Emirates is being reported in Gulf media as replacing Boeing 777-200LRs and -300ERs between Dubai and Los Angeles with the newest and most range/payload capable A380s from 2 December.
It’s an important development for Emirates watchers (largely comprising competing airlines) although it should be noted that if you are a consumer planning to fly to Dubai from Sydney or Melbourne on a 14.5 hour flight, you would be unlikely to alternatively start your trip with a similarly long Qantas A380 flight to Los Angeles.
At its simplest, the move is a further example of how Emirates has been using 777s to grow demand on routes to large centres to the levels where, with limited airline slots available, the only way to carry the extra passengers is to deploy the world’s largest passenger jet.
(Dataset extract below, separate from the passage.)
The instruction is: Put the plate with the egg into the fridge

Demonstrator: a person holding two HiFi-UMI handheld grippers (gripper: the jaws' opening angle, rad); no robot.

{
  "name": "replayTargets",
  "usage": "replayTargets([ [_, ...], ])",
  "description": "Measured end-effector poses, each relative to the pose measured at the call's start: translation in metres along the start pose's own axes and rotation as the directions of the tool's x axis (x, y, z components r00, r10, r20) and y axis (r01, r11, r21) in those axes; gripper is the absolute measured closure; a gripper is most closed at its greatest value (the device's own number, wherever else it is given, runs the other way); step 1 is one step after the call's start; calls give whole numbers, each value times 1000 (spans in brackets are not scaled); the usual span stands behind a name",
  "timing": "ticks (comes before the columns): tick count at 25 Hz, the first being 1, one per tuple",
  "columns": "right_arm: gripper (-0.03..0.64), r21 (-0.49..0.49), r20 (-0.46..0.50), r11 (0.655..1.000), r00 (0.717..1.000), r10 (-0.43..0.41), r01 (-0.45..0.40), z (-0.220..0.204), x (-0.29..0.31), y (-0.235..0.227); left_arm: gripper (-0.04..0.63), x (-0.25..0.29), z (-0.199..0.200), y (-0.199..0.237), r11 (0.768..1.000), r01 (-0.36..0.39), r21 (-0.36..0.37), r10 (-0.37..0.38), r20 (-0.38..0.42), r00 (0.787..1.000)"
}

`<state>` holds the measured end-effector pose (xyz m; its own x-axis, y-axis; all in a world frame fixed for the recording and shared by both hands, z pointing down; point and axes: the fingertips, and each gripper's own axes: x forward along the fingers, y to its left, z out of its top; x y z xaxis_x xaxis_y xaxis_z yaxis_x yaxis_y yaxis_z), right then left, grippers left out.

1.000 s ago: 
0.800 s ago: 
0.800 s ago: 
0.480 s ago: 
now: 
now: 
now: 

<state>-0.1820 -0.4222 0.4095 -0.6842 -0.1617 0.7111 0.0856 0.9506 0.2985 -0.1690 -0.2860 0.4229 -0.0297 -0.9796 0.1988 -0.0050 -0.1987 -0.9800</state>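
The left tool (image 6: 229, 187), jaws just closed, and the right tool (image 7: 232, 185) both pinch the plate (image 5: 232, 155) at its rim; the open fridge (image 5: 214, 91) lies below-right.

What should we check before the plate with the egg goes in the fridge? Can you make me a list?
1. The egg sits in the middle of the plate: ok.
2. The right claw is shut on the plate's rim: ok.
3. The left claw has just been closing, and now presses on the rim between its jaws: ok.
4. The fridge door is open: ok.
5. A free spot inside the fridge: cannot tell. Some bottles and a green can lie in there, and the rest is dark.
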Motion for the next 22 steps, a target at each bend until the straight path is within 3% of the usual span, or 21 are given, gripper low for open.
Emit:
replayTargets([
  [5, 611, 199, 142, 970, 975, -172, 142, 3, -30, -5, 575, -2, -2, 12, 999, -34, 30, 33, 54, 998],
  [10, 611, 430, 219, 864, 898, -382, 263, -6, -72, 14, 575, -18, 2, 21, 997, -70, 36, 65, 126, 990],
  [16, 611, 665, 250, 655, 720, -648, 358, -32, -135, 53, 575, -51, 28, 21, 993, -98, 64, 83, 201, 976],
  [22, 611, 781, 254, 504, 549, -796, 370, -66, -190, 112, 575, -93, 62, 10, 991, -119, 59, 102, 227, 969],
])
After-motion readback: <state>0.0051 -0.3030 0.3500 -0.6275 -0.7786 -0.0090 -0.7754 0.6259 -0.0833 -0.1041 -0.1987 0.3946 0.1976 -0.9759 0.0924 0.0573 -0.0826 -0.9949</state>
However Emirates does have recently repeated interest in eventually using its liberal air traffic agreements between various countries in Asia and the US to connect them, just as it recently moved to use similar rights to operate a daily service between Milan and New York.
For the industry, it is a case of seeing how quickly ‘eventually’ becomes ‘soon.’
It is the clearest of signals that the original Emirates non-stop from Dubai-to-anywhere model is moving to exploit its various trade and traffic agreements to serve intermediate markets it was otherwise going to overfly without accessing the entirely new sources of business those markets offer.
Much to the concern, perhaps, of the likes of Singapore Airlines, Cathay Pacific, and other globally oriented airlines.
This process has of course been taking place for some time. It is highly visible in Australia on the routes to Auckland and Christchurch, which Emirates flies many times daily between east coast Australian cities using 777s and A380s. But while it is not new, and many non Asia and non US carriers exercise traffic rights between Asia and America, having the fastest growing large airline in the world drop in on the game will inevitably lead to anti-Emirates media campaigns, and a rise in protectionist rhetoric.
Qantas, as the business partner of Emirates, is highly unlikely to ignore an expanded A380 global network for Emirates A380s giving it an opportunity for more maps of the world covered in ‘red roo lines, even if they are flown by EK jets, and in the case of LAX-DXB, unlikley to attract more than a few passengers per flight per week.
Keep it in mind that Emirates flies to America to serve America, not Australia.